Scaling Ruby on DigitalOcean to Handle 50,000+ Concurrent Requests

Architectural Foundation: Beyond Single-Instance Rails

Scaling a Ruby on Rails application to handle 50,000+ concurrent requests on DigitalOcean necessitates a fundamental shift from a monolithic, single-instance deployment. The core principle is to distribute load, decouple services, and leverage asynchronous processing. This involves a multi-pronged approach focusing on application server scaling, database optimization, caching strategies, and asynchronous task management.

Application Server Scaling with Puma and Load Balancing

For Rails applications, Puma is the de facto standard application server.
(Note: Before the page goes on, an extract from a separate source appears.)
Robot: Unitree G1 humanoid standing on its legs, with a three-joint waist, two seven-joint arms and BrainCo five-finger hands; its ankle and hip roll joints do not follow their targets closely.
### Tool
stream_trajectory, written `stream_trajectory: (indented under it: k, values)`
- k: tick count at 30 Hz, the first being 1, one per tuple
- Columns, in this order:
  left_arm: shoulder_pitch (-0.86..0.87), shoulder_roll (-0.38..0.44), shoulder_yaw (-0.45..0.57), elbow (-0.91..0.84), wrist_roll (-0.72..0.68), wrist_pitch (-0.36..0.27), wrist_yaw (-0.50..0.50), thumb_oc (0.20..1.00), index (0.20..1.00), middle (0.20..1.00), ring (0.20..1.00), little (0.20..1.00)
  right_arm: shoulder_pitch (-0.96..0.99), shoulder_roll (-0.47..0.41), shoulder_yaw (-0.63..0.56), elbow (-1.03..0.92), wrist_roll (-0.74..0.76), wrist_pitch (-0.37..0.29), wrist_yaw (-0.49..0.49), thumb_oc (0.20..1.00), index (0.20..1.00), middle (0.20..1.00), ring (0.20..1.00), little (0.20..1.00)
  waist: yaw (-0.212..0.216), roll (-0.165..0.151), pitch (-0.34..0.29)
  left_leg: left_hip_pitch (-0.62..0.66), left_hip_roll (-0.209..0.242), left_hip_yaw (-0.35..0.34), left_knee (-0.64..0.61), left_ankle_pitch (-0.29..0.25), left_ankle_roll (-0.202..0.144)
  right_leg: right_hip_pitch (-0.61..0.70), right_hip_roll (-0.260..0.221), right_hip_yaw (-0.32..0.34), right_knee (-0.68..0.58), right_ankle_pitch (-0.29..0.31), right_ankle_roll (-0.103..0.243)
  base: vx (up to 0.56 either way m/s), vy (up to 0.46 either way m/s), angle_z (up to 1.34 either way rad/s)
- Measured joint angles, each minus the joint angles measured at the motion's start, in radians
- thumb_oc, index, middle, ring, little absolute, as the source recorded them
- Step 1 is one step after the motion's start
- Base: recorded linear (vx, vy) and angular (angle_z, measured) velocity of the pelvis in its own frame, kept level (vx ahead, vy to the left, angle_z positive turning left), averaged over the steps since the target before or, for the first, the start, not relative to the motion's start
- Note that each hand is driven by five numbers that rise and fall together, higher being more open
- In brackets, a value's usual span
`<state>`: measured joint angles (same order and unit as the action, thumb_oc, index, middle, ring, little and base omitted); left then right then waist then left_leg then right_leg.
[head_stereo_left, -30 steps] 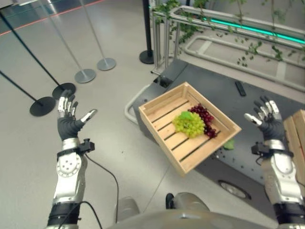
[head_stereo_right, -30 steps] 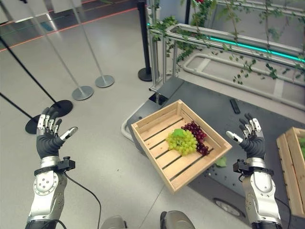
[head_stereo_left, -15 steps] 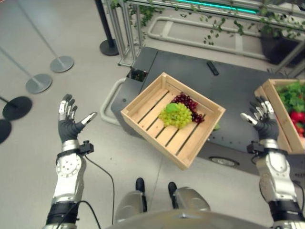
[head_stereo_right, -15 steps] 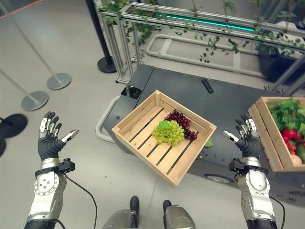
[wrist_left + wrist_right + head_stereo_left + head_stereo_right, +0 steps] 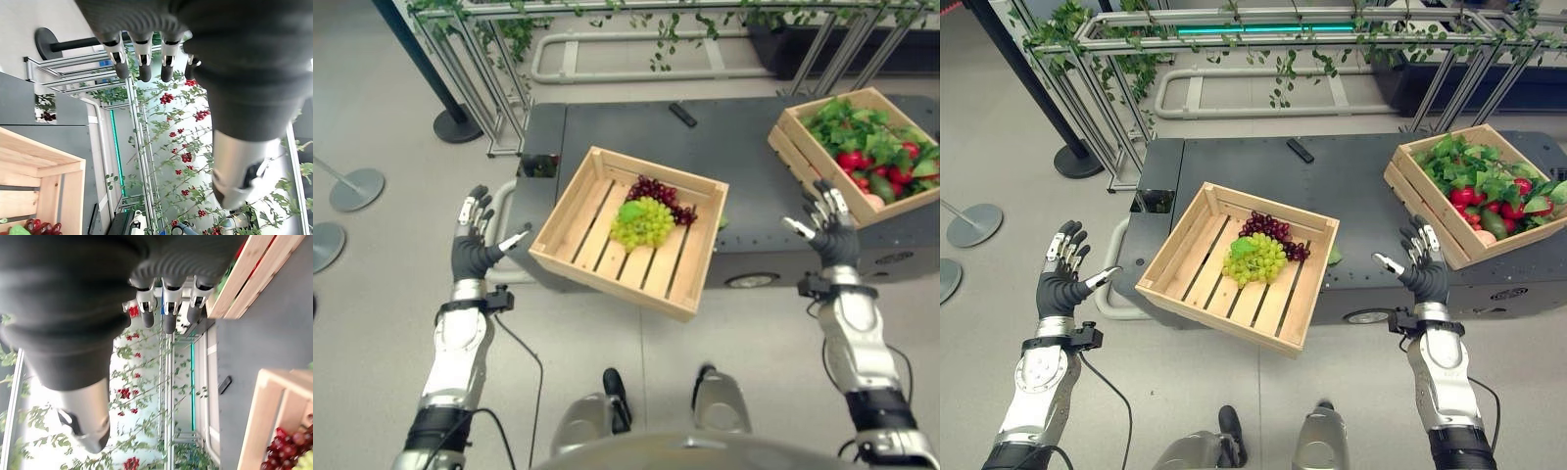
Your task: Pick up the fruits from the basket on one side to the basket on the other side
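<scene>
A slatted wooden crate (image 5: 570, 267) overhangs the front edge of a dark platform (image 5: 734, 147). In it lie a bunch of green grapes (image 5: 641, 223) and a bunch of dark red grapes (image 5: 658, 191). A second wooden crate (image 5: 800, 149) at the platform's right end holds leafy greens and red fruit (image 5: 867, 137). My left hand (image 5: 471, 253) is raised open to the left of the slatted crate, holding nothing. My right hand (image 5: 829, 236) is raised open just in front of the second crate, empty too.
A small black remote (image 5: 682, 115) lies at the platform's back. Behind it runs a metal rail frame with green vines (image 5: 1263, 39). A black post with a round base (image 5: 450, 119) and a silver stanchion base (image 5: 357, 188) stand on the grey floor at left.
The whole view has swung right, so the camera has moved; the full crate of greens and red fruit now shows at right. Both hands stay raised and open.
</scene>
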<state>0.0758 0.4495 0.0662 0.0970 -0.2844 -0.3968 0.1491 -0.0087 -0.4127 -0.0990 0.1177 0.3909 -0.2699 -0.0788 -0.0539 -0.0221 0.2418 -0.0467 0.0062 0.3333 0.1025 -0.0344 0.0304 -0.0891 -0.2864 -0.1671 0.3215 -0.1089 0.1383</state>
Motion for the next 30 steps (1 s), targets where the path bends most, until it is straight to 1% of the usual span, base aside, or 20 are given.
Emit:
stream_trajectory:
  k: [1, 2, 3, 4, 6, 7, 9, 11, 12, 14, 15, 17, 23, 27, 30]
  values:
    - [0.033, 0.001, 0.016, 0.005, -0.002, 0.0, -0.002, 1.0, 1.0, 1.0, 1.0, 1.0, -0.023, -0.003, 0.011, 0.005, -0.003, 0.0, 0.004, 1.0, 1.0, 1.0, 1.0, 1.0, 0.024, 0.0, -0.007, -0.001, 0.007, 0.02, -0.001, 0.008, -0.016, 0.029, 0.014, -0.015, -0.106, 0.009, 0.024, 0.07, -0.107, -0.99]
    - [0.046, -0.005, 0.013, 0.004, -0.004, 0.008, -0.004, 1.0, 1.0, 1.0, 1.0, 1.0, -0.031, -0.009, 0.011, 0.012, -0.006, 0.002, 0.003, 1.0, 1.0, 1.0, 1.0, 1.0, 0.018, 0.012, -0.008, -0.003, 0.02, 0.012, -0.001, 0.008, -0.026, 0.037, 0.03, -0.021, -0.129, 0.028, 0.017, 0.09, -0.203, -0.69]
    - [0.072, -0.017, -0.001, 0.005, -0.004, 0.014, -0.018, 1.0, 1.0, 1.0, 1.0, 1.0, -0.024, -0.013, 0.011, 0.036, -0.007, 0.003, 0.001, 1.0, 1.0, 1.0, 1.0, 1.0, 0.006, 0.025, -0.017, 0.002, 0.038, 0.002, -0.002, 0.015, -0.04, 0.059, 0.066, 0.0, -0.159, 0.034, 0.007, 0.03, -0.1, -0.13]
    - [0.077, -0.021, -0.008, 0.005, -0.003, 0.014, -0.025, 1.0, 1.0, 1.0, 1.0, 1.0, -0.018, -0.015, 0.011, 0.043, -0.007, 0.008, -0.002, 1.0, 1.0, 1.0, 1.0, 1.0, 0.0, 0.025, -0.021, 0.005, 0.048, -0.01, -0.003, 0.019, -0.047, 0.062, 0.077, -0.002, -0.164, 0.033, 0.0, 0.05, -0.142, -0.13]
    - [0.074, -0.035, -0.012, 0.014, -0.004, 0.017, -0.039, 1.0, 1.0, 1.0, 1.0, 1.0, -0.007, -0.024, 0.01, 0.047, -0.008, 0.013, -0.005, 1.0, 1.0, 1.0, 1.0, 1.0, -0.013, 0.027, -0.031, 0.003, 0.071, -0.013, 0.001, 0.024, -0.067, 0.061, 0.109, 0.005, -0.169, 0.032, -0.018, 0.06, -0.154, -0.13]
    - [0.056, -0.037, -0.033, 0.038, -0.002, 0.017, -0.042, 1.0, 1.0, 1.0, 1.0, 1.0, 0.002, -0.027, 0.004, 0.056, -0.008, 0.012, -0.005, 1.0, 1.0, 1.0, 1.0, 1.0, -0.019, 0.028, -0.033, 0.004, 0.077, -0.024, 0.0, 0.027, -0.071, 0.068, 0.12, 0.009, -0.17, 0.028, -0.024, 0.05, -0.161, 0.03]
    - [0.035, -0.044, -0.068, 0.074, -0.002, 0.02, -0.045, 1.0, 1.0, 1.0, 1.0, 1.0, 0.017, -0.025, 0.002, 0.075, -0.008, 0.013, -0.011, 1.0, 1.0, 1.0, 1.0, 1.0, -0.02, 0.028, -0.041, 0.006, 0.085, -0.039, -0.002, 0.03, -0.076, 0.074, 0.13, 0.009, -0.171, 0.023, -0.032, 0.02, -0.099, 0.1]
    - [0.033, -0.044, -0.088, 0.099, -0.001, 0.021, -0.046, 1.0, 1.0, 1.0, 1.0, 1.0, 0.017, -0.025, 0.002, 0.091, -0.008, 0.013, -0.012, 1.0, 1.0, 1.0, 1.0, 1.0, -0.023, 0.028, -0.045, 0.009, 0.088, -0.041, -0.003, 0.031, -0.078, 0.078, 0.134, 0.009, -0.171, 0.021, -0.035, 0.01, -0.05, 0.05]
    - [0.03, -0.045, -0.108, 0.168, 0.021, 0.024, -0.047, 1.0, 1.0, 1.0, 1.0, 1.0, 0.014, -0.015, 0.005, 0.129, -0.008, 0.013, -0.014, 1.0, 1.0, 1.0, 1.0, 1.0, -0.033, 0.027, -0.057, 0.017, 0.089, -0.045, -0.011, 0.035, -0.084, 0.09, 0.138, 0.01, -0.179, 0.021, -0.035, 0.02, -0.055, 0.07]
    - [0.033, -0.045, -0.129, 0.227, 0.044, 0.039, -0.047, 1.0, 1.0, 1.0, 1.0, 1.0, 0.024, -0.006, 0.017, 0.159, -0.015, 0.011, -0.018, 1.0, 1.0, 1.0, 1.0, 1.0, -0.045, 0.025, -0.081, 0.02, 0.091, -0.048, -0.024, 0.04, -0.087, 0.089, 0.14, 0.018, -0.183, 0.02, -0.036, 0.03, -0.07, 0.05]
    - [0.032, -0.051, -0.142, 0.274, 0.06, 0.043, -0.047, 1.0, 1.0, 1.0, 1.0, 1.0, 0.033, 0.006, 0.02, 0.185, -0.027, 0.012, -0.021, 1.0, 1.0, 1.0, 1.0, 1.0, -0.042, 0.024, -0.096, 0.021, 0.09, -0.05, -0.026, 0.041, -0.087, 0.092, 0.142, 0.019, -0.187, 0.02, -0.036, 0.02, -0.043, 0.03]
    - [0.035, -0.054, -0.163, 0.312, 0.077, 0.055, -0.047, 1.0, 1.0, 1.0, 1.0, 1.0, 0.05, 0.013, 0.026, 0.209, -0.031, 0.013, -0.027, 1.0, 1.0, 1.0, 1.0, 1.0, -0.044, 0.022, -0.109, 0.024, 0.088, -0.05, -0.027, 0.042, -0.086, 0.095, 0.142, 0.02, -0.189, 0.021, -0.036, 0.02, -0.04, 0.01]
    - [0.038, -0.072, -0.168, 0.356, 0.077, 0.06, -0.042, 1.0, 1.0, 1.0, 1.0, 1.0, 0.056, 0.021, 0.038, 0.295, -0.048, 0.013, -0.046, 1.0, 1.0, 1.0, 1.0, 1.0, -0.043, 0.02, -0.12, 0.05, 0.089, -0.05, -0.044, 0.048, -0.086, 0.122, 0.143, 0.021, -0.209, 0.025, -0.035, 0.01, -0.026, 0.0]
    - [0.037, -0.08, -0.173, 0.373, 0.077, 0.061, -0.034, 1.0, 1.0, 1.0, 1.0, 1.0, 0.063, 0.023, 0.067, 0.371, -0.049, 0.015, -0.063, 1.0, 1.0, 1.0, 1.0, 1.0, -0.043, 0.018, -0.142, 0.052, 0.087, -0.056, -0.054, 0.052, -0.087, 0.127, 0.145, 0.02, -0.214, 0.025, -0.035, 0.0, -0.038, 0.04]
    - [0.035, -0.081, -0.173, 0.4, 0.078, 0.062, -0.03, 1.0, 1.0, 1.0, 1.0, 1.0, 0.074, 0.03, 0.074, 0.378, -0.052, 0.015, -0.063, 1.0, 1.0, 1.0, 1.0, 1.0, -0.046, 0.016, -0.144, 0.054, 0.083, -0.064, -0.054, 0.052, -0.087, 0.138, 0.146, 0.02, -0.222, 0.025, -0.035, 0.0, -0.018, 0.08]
To achieve high concurrency, we need to run multiple Puma workers and threads. The optimal configuration depends heavily on the server’s CPU cores and available RAM. A common starting point for a DigitalOcean Droplet with 8 vCPUs and 32GB RAM might look like this:

The WEB_CONCURRENCY environment variable (or RAILS_MAX_THREADS if using older Puma versions) controls the number of Puma workers. Each worker is a separate Ruby process. The RAILS_MIN_THREADS and RAILS_MAX_THREADS control the number of threads within each worker. A good heuristic is to set WEB_CONCURRENCY to (number of CPU cores) - 1 and RAILS_MAX_THREADS to a value that, when multiplied by WEB_CONCURRENCY, doesn’t exceed available memory. For 8 vCPUs, we might start with 7 workers and 15 threads per worker.

To manage multiple Puma instances and distribute traffic, a load balancer is essential. DigitalOcean’s Load Balancers are a managed service that simplifies this. We’ll configure them to distribute incoming HTTP/S traffic across multiple Droplets running our Rails application.

Puma Configuration Example

This configuration is typically set via environment variables. If you’re using a tool like foreman or systemd for process management, you’ll set these variables in your process manager’s configuration file.

# Example for systemd service file
[Service]
Environment="RAILS_ENV=production"
Environment="WEB_CONCURRENCY=7"
Environment="RAILS_MIN_THREADS=1"
Environment="RAILS_MAX_THREADS=15"
Environment="PUMA_PORT=3000"
# ... other service configurations

DigitalOcean Load Balancer Setup

When setting up a DigitalOcean Load Balancer, you’ll typically:

Create a new Load Balancer in the DigitalOcean control panel.
Configure forwarding rules:

Protocol: HTTP, Port: 80
Protocol: HTTPS, Port: 443 (if using SSL termination at the LB)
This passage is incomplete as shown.